Dans ses places quasi désertes, façades aux volets fermés, galeries à arcades, se tiennent une statue et un ou deux personnages-silhouettes devancés parfois par leur ombre qui s’allonge démesurément, nette, coupante, aiguë. Chirico fait parler l’énigme dans une troublante théâtralité. Villes comme surgies du passé ou rendues à l’oubli, fantômes de villes nimbées de mystère par une lumière qui pétrifie l’espace. Un train à l’arrière-plan et son panache de fumée blanche attend, attente indéfiniment prolongée. Formes nettes, aiguës, lisses, les ombres se découpent sur le sol. Chirico rebat les données du temps saisi à rebours, se joue de l’échelle des grandeurs, fait côtoyer l’ancien et la modernité industrielle. La multiplication des points de fuite place le spectateur au cœur d’un réseau de tensions qui enlève à l’espace tout équilibre et toute quiétude.
L’art de l’énigme
Des mannequins aux orbites éteintes, symbole de l’homme anonyme et du robot, sont entourés d’objets usuels étrangement agencés dans un espace affranchi de toute logique,créant un effet d’hétéroclite qu’aurait apprécié Lautréamont et relevant d’un ordre ou d’un désordre cubiste. L’étrange et l’insolite s’invitent comme ce régime de bananes qui voisine avec le torse d’une Vénus antique ou ce canon placé à côté d’artichauts devant d’énormes cheminées, une imposante horloge et l’immuable train : Chirico, peintre qualifié de somnambulique, explore sans discontinuer l’inconscient et manipule les songes.

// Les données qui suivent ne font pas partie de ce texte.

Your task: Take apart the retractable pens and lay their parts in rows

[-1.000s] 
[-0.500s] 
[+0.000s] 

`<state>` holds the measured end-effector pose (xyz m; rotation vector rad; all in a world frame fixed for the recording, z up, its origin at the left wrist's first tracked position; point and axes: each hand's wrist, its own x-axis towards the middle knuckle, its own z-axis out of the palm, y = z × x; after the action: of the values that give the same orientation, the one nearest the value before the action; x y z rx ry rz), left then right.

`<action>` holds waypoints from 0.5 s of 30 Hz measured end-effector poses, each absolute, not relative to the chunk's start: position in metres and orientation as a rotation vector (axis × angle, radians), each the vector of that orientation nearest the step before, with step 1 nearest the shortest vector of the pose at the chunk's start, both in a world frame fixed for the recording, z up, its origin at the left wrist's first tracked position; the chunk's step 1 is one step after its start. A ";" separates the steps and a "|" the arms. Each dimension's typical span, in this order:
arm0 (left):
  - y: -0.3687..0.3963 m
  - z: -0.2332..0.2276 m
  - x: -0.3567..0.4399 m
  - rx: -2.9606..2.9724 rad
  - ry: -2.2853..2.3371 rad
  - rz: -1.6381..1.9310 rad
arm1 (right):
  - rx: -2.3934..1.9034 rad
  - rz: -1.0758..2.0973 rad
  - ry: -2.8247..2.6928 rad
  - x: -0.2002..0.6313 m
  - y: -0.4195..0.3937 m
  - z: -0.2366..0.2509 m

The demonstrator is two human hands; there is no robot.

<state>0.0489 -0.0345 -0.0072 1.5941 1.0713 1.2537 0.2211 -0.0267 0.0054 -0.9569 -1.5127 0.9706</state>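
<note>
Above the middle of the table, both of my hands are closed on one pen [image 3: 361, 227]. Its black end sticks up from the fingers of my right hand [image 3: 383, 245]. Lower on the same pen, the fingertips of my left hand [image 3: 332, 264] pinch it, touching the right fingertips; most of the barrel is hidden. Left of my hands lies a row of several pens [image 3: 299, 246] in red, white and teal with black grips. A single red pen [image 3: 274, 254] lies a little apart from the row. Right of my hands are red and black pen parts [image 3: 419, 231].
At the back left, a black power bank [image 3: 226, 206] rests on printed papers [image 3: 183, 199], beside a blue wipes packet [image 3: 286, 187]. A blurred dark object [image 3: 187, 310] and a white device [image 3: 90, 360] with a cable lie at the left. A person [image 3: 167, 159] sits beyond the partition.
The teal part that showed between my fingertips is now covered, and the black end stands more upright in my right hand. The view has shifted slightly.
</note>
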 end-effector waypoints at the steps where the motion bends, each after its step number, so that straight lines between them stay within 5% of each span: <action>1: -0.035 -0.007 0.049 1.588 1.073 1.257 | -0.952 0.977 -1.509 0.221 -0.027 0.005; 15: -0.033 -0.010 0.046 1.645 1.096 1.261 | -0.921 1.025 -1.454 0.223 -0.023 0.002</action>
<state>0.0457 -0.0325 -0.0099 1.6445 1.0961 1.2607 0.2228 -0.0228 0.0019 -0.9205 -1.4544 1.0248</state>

Lors de son séjour à Ferrare, Carlo Carrà et Giorgio Morandi se forment à son contact : même plastique d’objets géométrisés et poésie de la lumière et du silence qui émanent des toiles de Morandi. Max Ernst, Yves Tanguy et Salvatore Dalí découvriront avec profit cette métaphysique terrestre construite sur le dépaysement du réel, tableaux rêvés propices à provoquer des rêves.Les études du catalogue dirigé par Paolo Baldacci nous font pénétrer au cœur de l’univers de Chirico. Elles en questionnent le mystère, cette problématique esthétique proche de l’inquiétante étrangeté et renouvellent les perspectives concernant la période ferraraise, commentaires pertinents et décisifs quant aux rapports de la peinture métaphysique avec la guerre.
Exposition, musée de l’Orangerie Paris jusqu’au 14 décembre. Catalogue éditions Hazan, 240 pages, 39,95.